Collected data entries:
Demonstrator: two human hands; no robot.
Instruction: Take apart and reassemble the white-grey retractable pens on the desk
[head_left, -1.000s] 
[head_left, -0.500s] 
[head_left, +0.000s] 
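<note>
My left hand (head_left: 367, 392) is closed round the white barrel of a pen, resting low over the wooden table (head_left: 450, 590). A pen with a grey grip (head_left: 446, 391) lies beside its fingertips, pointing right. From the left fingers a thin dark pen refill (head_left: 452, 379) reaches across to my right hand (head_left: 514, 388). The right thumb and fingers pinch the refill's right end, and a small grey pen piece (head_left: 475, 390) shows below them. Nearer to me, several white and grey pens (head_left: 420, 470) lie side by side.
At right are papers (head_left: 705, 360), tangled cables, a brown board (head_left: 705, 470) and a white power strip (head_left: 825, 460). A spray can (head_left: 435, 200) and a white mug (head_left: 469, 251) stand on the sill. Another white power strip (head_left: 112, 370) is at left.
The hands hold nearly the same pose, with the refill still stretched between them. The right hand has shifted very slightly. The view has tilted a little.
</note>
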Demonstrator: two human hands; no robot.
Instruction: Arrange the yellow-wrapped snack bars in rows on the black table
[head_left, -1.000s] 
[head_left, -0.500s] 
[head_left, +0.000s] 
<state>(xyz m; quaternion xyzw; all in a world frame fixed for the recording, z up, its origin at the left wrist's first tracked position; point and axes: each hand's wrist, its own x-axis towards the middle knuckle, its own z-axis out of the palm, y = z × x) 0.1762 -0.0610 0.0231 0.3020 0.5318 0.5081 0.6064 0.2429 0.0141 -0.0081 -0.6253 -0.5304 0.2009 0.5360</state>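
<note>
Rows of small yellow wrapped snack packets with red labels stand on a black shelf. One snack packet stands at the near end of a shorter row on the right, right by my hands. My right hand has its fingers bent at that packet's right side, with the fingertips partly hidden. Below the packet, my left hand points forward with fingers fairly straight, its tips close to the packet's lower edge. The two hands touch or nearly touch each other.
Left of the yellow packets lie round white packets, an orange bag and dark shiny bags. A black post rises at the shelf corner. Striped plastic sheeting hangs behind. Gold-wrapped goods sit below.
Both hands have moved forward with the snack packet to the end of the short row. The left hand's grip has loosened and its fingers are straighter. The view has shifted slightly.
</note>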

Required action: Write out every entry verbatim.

Answer to the problem:
Demonstrator: two human hands; no robot.
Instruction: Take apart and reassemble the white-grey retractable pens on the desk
[head_left, -1.000s] 
[head_left, -0.500s] 
[head_left, +0.000s] 
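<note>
My left hand (head_left: 367, 392) is closed round the white barrel of a pen, resting low over the wooden table (head_left: 450, 590). A pen with a grey grip (head_left: 446, 391) lies beside its fingertips, pointing right. From the left fingers a thin dark pen refill (head_left: 452, 379) reaches across to my right hand (head_left: 514, 388). The right thumb and fingers pinch the refill's right end, and a small grey pen piece (head_left: 475, 390) shows below them. Nearer to me, several white and grey pens (head_left: 420, 470) lie side by side.
At right are papers (head_left: 705, 360), tangled cables, a brown board (head_left: 705, 470) and a white power strip (head_left: 825, 460). A spray can (head_left: 435, 200) and a white mug (head_left: 469, 251) stand on the sill. Another white power strip (head_left: 112, 370) is at left.
The hands hold nearly the same pose, with the refill still stretched between them. The right hand has shifted very slightly. The view has tilted a little.
</note>
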Demonstrator: two human hands; no robot.
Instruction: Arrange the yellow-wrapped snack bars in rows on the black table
[head_left, -1.000s] 
[head_left, -0.500s] 
[head_left, +0.000s] 
<state>(xyz m; quaternion xyzw; all in a world frame fixed for the recording, z up, its origin at the left wrist's first tracked position; point and axes: each hand's wrist, its own x-axis towards the middle knuckle, its own z-axis out of the palm, y = z × x) 0.1762 -0.0610 0.0231 0.3020 0.5318 0.5081 0.6064 0.2429 0.0141 -0.0081 -0.6253 -0.5304 0.2009 0.5360</state>
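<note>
Rows of small yellow wrapped snack packets with red labels stand on a black shelf. One snack packet stands at the near end of a shorter row on the right, right by my hands. My right hand has its fingers bent at that packet's right side, with the fingertips partly hidden. Below the packet, my left hand points forward with fingers fairly straight, its tips close to the packet's lower edge. The two hands touch or nearly touch each other.
Left of the yellow packets lie round white packets, an orange bag and dark shiny bags. A black post rises at the shelf corner. Striped plastic sheeting hangs behind. Gold-wrapped goods sit below.
Both hands have moved forward with the snack packet to the end of the short row. The left hand's grip has loosened and its fingers are straighter. The view has shifted slightly.
</note>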

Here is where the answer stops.